### Task directions:
If a line of the data below holds the word "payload", list it.

### Given material:
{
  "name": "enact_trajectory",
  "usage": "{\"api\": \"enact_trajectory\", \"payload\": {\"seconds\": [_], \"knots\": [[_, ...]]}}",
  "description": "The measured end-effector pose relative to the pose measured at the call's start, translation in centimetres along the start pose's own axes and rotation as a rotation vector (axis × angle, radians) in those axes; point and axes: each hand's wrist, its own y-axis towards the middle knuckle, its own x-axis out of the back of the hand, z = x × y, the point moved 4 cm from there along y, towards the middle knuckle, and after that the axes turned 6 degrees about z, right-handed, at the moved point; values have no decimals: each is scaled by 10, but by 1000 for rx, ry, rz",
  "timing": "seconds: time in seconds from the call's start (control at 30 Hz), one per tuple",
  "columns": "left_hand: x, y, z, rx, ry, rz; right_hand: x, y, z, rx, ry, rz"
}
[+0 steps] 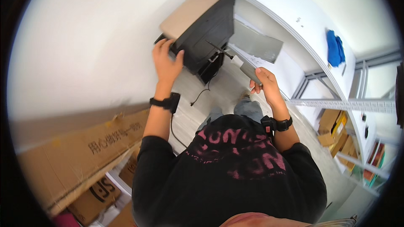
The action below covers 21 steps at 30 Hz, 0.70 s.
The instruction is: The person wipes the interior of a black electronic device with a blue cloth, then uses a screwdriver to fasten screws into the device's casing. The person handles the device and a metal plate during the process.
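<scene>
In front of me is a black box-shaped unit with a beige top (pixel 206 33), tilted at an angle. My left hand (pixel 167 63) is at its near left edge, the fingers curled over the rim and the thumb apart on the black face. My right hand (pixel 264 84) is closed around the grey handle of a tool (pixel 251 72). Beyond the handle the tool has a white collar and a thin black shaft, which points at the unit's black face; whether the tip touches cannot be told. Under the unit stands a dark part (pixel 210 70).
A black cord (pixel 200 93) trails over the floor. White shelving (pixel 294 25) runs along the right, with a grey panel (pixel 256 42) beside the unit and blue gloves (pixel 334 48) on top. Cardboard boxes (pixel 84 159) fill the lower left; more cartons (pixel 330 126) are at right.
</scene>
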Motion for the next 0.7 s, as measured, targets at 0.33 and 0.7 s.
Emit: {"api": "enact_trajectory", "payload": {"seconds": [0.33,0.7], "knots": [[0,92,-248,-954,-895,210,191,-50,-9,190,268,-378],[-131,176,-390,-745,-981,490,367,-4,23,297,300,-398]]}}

### Exercise answer:
  "usage": "{\"api\": \"enact_trajectory\", \"payload\": {\"seconds\": [_], \"knots\": [[_, ...]]}}",
Emit: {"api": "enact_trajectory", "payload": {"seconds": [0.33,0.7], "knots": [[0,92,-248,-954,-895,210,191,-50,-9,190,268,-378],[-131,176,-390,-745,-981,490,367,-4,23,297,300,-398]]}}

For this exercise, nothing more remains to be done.